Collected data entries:
:::::
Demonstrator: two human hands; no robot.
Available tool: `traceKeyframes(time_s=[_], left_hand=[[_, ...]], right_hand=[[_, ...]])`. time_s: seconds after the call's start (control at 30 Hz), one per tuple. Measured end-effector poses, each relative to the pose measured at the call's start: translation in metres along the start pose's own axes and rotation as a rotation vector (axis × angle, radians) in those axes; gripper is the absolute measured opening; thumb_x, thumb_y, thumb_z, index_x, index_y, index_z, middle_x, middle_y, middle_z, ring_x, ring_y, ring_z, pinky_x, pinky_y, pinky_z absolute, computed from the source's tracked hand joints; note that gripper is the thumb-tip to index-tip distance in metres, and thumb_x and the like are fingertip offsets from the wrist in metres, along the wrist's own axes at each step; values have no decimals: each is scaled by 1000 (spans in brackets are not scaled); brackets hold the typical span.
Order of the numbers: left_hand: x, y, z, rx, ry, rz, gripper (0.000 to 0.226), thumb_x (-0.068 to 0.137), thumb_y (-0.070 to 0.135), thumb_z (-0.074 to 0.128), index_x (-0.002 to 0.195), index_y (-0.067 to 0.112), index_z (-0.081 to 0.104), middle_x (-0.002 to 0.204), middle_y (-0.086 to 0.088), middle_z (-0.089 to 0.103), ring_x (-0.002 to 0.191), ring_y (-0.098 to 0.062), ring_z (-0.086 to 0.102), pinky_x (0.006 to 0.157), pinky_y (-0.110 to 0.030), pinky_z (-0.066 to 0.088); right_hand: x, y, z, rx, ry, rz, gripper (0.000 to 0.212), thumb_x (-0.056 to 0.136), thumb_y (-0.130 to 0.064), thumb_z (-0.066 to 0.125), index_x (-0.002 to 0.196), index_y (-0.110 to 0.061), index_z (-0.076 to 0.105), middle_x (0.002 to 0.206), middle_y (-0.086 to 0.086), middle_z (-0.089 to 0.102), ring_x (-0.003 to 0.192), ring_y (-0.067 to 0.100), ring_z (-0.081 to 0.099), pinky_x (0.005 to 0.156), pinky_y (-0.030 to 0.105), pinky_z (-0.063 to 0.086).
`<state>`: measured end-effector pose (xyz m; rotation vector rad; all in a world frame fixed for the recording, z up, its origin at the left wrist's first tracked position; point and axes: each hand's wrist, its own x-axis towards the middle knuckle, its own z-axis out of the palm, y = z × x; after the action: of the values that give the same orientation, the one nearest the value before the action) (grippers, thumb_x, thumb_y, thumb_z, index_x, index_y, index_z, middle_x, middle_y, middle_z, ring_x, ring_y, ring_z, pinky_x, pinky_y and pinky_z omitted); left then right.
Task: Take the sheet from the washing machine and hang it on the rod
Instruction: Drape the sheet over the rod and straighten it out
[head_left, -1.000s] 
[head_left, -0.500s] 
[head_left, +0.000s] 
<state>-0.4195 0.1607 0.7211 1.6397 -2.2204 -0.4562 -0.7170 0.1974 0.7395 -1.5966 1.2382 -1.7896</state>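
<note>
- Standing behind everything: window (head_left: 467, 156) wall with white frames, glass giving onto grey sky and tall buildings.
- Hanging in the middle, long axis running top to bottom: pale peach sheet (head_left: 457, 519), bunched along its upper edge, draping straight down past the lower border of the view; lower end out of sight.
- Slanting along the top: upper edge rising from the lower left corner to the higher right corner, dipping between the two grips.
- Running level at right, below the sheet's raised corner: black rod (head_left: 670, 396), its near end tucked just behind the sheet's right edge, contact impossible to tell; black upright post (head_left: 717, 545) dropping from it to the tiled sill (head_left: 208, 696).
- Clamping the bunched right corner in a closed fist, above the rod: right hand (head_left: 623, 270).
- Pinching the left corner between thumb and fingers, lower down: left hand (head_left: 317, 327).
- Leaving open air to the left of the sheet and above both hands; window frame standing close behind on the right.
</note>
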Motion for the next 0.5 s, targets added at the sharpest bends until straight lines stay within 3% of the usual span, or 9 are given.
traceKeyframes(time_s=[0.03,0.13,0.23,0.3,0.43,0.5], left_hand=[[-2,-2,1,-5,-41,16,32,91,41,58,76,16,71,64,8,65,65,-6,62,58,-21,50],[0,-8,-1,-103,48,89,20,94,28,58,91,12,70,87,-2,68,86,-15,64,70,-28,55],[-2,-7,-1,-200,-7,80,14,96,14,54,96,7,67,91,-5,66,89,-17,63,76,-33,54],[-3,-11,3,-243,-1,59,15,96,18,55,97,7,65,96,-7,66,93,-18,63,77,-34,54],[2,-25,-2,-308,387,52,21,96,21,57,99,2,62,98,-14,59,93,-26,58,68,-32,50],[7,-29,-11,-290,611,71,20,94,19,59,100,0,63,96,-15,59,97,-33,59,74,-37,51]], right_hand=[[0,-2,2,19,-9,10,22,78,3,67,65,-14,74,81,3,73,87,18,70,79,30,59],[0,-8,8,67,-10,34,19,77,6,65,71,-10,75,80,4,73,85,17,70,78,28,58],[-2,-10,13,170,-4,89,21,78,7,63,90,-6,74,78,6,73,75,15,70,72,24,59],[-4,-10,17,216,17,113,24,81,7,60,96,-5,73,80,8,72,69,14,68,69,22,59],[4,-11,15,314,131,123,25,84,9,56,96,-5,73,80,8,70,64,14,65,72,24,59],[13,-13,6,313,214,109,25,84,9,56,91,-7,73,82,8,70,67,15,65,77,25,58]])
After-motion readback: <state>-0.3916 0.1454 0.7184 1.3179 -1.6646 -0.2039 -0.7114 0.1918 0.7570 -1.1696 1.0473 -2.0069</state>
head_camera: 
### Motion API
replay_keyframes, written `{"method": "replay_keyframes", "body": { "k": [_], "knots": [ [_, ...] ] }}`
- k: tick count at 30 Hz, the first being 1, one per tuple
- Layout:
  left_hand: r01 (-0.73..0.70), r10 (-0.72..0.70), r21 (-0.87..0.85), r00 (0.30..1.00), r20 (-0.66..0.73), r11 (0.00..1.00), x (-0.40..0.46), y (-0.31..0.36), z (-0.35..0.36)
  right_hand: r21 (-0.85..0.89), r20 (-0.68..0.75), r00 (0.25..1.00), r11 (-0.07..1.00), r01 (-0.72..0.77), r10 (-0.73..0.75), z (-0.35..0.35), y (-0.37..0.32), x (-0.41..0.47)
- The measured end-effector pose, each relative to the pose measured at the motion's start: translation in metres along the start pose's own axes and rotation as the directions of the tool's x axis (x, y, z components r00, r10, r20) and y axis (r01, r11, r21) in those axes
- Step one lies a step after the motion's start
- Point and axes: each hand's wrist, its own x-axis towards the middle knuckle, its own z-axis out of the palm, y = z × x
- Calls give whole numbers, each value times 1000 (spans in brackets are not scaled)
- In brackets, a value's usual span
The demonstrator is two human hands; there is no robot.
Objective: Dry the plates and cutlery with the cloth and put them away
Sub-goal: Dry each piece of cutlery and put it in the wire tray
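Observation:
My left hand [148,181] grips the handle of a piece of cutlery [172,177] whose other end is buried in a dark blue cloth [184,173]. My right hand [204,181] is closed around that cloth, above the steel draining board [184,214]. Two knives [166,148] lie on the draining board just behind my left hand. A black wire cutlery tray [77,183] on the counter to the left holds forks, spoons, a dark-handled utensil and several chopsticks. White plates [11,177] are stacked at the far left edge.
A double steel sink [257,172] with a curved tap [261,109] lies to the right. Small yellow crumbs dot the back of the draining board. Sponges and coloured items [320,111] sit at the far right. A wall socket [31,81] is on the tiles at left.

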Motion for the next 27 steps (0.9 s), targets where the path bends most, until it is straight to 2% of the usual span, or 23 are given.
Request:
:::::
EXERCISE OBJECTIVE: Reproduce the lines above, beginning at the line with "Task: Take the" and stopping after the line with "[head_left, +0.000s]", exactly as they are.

FINISHED TASK:
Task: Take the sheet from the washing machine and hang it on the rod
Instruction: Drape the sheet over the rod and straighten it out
[head_left, -1.000s] 
[head_left, -0.500s] 
[head_left, +0.000s] 

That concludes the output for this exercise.